_Task goal_.
Print the records exactly and in full, please; the pictures stay out.
== Given records ==
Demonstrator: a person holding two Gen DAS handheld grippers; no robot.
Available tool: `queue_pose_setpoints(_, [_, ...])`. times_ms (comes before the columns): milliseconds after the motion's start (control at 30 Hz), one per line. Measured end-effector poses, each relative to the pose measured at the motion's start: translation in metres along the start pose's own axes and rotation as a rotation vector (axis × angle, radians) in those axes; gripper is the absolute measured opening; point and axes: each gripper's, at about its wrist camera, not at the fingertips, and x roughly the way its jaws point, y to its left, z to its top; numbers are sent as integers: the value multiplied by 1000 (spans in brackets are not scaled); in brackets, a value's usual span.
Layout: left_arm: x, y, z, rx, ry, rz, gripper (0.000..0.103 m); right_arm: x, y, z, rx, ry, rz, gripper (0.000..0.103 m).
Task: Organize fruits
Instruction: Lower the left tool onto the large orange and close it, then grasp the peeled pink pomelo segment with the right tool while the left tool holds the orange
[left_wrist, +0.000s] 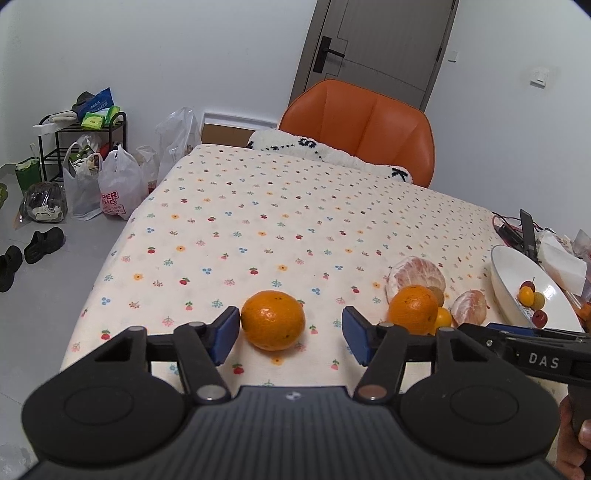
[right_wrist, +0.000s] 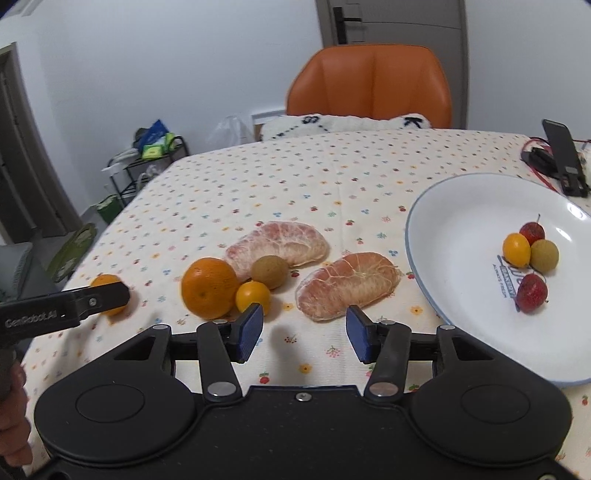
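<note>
Orange round citrus fruit (left_wrist: 272, 319) between spread left gripper (left_wrist: 290, 332) fingers, nearer the left pad (left_wrist: 226, 334), ungrasped; right gripper (right_wrist: 303, 334) likewise released, empty, by peeled pink pomelo segment (right_wrist: 347, 290).

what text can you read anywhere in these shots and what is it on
"DAS": right gripper body, seen from the left wrist.
"GenRobot.AI": left gripper body, seen from the right wrist.
"ALWAYS FRESH": white plate; the larger word above it is hidden by fruit.
"PER": white plastic bag, cut off; lines below too small.
Blue packet print: blurred.
</note>
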Motion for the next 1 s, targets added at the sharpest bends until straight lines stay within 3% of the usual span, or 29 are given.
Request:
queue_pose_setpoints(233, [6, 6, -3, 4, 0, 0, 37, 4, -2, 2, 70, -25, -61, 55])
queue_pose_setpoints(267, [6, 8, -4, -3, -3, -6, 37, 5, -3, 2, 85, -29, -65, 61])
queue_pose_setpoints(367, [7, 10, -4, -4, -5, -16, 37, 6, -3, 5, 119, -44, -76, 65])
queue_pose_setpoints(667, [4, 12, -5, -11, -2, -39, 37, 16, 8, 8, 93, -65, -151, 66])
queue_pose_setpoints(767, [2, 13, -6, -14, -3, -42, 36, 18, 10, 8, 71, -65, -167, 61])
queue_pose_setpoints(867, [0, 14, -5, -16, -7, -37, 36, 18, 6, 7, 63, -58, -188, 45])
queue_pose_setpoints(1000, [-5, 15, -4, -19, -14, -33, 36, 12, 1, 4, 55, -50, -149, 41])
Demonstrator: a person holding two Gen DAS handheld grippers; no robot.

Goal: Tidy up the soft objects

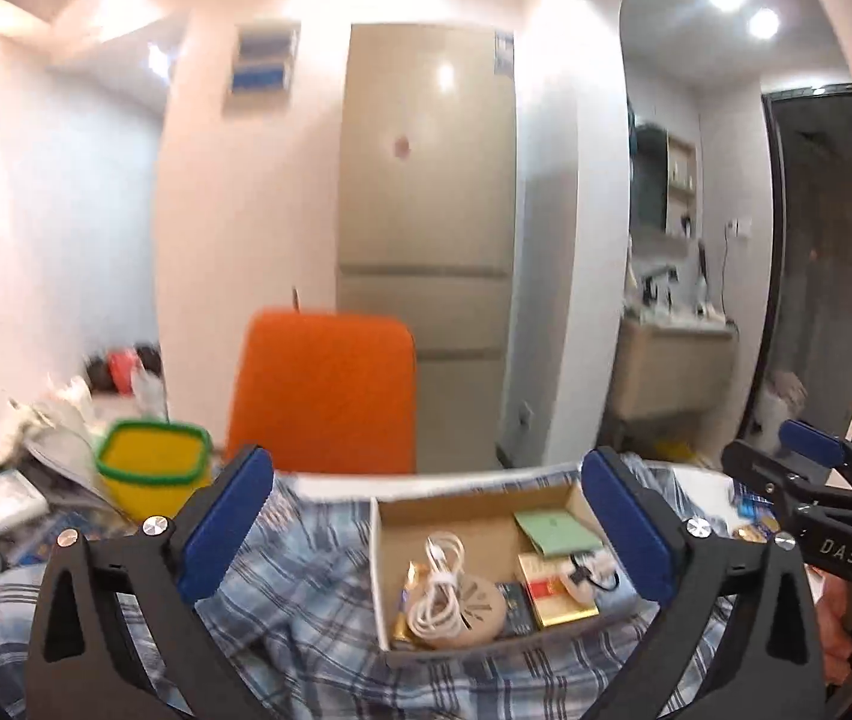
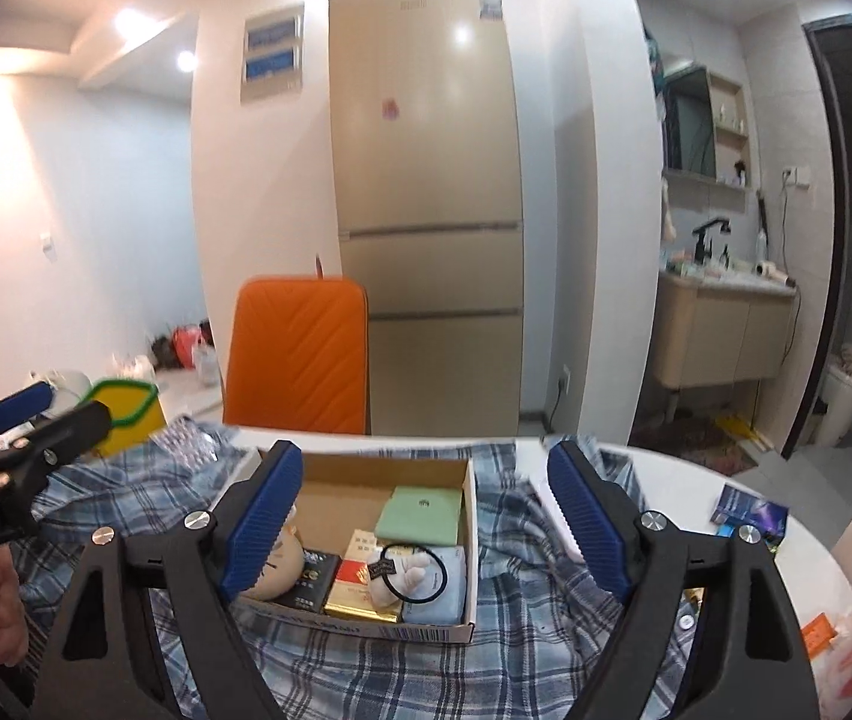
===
_Solution to the exercise_.
Demonstrator: a person holding two Gen DAS handheld grippers; no robot.
Available tool: `queue_pose_setpoints(_, [_, ...])`. times_ms (comes before the columns): milliseconds after the motion's start (control at 30 Hz), one per line. Measured end-effector poses, each relative to the pose measured at the motion's start: translation in metres along the start pose's own axes and rotation as a rotation vector (axis × angle, radians) in those axes; gripper is the absolute measured opening; point and axes: each gripper's, at about its wrist camera, not at the fingertips, and x roughly the way its jaws point, y to its left, z to its top; numbers are sent as integers: the value multiplied by 1000 (spans in brackets are not scaled); in brackets, a value's usual span.
Layout: left_arm: x, y, z, rx, ry, rz, gripper (0.000..0.103 m); right_arm: x, y, z, rx, ry, rz, gripper (0.000..0.103 m).
Task: Organize fruits
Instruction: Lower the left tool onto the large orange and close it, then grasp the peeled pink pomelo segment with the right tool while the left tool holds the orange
[left_wrist, +0.000s] 
[right_wrist, +0.000s] 
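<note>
Orange round citrus fruit (left_wrist: 272, 319) between spread left gripper (left_wrist: 290, 332) fingers, nearer the left pad (left_wrist: 226, 334), ungrasped; right gripper (right_wrist: 303, 334) likewise released, empty, by peeled pink pomelo segment (right_wrist: 347, 290).

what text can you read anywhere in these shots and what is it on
"DAS": right gripper body, seen from the left wrist.
"GenRobot.AI": left gripper body, seen from the right wrist.
"ALWAYS FRESH": white plate; the larger word above it is hidden by fruit.
"PER": white plastic bag, cut off; lines below too small.
Blue packet print: blurred.
</note>
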Motion for the next 1 s, targets added at the sharpest bends until straight lines stay within 3% of the usual span, or 29 are given.
Request:
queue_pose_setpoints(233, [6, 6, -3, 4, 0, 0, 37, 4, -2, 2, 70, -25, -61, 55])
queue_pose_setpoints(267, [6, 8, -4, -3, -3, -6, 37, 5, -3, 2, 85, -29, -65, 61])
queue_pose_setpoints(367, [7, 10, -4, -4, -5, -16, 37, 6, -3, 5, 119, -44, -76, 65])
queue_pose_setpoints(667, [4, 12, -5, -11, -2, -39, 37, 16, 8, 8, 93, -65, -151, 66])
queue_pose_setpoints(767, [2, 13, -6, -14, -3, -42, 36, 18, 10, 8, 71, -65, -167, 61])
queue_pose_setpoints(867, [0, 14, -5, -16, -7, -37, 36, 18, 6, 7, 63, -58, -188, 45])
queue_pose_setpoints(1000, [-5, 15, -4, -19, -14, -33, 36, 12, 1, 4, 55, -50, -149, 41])
Demonstrator: a person holding two Gen DAS handheld grippers; no robot.

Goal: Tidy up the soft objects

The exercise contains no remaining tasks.